▸ **Task goal**: Repeat the listing below line by line, exactly, leaving its pictures behind.

Supplied information below:

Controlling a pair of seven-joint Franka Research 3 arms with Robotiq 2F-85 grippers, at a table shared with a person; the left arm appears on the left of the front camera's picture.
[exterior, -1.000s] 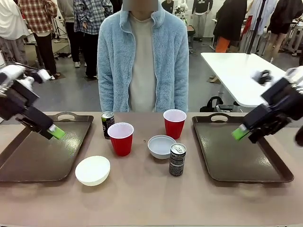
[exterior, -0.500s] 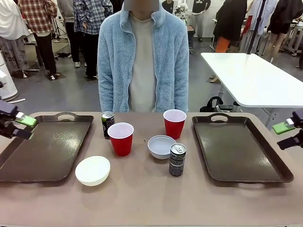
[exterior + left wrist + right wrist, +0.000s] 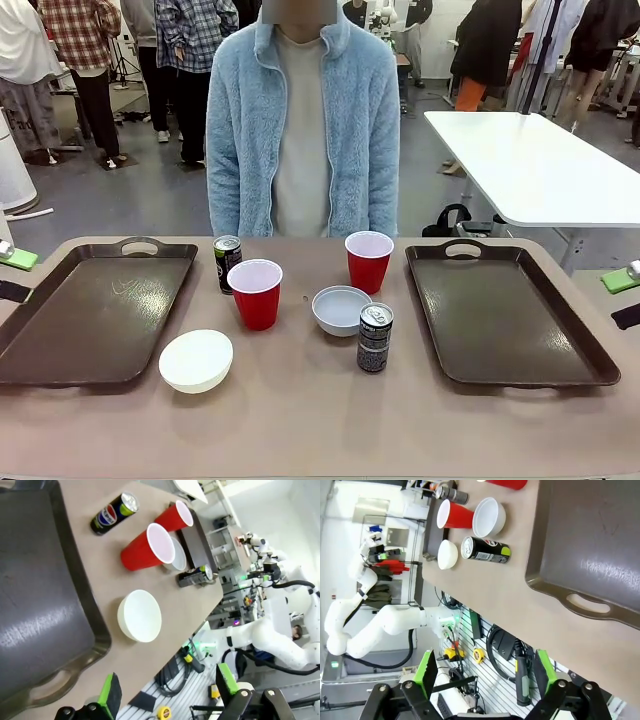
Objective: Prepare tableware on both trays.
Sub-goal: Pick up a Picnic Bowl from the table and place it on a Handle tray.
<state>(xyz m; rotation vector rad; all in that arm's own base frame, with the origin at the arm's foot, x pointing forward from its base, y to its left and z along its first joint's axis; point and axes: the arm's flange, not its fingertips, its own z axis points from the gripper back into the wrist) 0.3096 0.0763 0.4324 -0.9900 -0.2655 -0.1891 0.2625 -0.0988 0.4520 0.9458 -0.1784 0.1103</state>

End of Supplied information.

▸ **Output below**:
Controlling a pair of seven-joint Franka Research 3 arms with Robotiq 2F-85 grippers, at a table shared with a person; the left arm appears on the left of the front camera's picture.
[exterior, -1.000s] 
[exterior, -0.500s] 
[exterior + left wrist + right wrist, +0.000s] 
Objective: Prepare tableware on both trays.
Sub-goal: Pick up a Picnic Bowl from the table and place it on a Handle tray.
<state>(xyz m; rotation vector rad; all in that arm's own base frame, with the origin at the arm's foot, x pointing forward from its base, y to its left and z along its first joint's axis; point and axes: the arm's flange, not its fingertips, its own z axis points from the gripper back into the wrist) 0.3096 0.0763 0.4324 -0.9900 -0.2655 -0.1891 0.2625 -0.0988 0.4520 0.9458 -0.1784 0.1103</state>

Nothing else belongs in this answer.